Témoignage de sœur Paule Farabollini en fin de retraite sur le signe de croix
Parole de sœur Paule Farabollini adressée à J-M Martin
en fin de retraite à Nevers sur "Le signe de croix, signe de la foi".
À plusieurs reprises cette semaine tu nous as parlé de témoins, de témoignages. Il me semble avoir entendu que le témoin, c'est celui qui peut dire « Voici », montrer un chemin, parce qu'il a lui-même vu, entendu, contemplé, touché, approché quelque chose de ce qui est en question. En ce sens tu es pour nous un témoin qui nous montre que fréquenter l'Écriture de manière approfondie, c'est fréquenter quelqu'un qui est Père, Christ, Pneuma, quelqu'un qui a déposé sa semence au plus intime de chaque homme et dont le désir est de voir cette semence prendre corps, grandir jusqu'à porter du fruit.
Voir dans la croix, c'est-à-dire dans la mort / Résurrection du Christ, le signe de ce désir du Père de sortir l'humanité de l'espace de servitude pour la faire entrer dans l'espace du Royaume, n'est-ce pas entendre la parole qui dit à chacun : veux-tu être guéri de ta servitude ?
Se signer de la croix du Christ c'est se laisser configurer par la christité, c'est se laisser revêtir de la mort pour la vie du Christ, c'est se laisser configurer au Fils de Dieu. C'est consentir à nous vider de ce qui nous retient prisonnier, gisant, passif, paralysé, dans l'espace de servitude, pour nous laisser remettre debout, assumer de ne pas maîtriser notre vie, et marcher dans Celui qui nous dit qu'il est le chemin, ce chemin qui nous conduit vers le Père et qui nous dit à chacune, à chacun, comme à Marie-Madeleine : « Ne me retiens pas, va vers tes frères et dis-leur… ». Se signer de la croix c'est consentir à ce que l'Esprit du Ressuscité fasse son œuvre en nous. Se signer de la croix c'est consentir à laisser la Résurrection advenir en nous, pour que ce qui est du prince des ténèbres continue à s'en aller et que le Prince de lumière déjà là prenne toujours davantage sa place en nous ; et qu'ainsi les fruits de vie que le Père a semés en nous, donnent ce qu'il y a de meilleur.
Et comme tu nous l'as redit tout à l'heure, cela est donné à l'heure où c'est donné ; cela est donné gratuitement sans aucun mérite de notre part ; et parce que cela est donné, ça se demande, et demander c'est acquiescer à ce que cela nous advienne.
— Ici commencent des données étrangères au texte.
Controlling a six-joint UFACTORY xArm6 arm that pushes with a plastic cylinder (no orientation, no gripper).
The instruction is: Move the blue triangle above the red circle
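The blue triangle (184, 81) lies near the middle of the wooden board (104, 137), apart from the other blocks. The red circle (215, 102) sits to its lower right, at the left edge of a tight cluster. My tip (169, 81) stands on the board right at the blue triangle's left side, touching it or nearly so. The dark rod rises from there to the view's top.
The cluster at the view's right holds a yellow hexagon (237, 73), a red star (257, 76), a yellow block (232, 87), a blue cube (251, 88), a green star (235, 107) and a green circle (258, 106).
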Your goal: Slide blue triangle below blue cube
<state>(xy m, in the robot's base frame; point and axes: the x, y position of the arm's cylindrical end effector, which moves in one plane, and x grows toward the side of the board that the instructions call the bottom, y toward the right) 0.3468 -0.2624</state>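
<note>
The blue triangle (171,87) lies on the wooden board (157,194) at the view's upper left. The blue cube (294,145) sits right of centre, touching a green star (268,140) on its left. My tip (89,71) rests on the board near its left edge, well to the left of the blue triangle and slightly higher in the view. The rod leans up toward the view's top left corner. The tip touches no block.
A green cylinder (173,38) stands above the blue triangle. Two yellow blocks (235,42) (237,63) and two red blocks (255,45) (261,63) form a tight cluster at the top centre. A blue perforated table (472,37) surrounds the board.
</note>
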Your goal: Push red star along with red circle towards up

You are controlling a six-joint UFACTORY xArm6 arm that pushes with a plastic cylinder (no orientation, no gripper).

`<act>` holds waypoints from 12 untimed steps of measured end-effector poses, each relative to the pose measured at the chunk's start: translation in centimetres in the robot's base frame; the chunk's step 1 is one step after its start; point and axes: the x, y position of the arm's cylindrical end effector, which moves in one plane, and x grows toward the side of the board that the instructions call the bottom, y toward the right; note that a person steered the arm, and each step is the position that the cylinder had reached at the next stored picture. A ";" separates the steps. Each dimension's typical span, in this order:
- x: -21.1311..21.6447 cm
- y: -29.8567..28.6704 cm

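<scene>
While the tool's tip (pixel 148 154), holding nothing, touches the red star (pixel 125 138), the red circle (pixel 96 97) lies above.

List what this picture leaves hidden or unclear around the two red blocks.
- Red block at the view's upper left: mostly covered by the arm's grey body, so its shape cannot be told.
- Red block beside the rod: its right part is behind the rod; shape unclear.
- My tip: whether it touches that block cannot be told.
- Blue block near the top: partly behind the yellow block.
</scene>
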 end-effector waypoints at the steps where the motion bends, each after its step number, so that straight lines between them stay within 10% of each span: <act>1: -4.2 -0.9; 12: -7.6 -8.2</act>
Et puis il me semble que se signer de la croix du Christ, ça a du poids. J'en arrivais même à certains moments à me dire : je ne sais pas si je ferai encore mon signe de croix parce que si ça veut dire tout ça ! Et je pense que la première rencontre de Bernadette quand elle n'a pas pu lever son bras[1], c'est parce qu'il y avait probablement quelque chose de ce poids, et qu'il a fallu que Marie lui enseigne comment lever le bras pour tracer sur elle ce signe.
Alors merci de nous avoir ouvert un chemin vers la vie nouvelle.
J-M M : Pour le merci…. Je n'ai jamais vu quelqu'un rassembler dans une cohérence tout un ensemble de choses que nous avons méditées les unes après les autres. Ça m'enchante. Merci.
[1] La retraite avait lieu à l'espace sainte Bernadette à Nevers. Sœur Paule fait allusion à l'épisode suivant : « En 1858, à l'âge de 14 ans, Bernadette Soubirous ramasse du bois près d'un ruisseau de Lourdes, quand elle entend "un grand bruit comme celui d'une tempête". Elle regarde autour d'elle : ni les arbres, ni l'eau ne bougent. Elle entend à nouveau le bruit de tempête. Effrayée, elle lève la tête et perd "tout pouvoir de parole et de pensée". Un nuage doré émerge d'une grotte voisine, suivi d'une entité, qu'elle décrira comme une "belle dame". Lorsque la "dame" regarde Bernadette toute peur quitte cette dernière, mais aussi toute conscience de l'endroit où elle peut se trouver. Elle veut prier mais, lorsqu'elle tente de lever la main vers son front, son bras reste paralysé. Ce n'est qu'après que la dame ait fait le signe de croix que Bernadette peut en faire autant. ».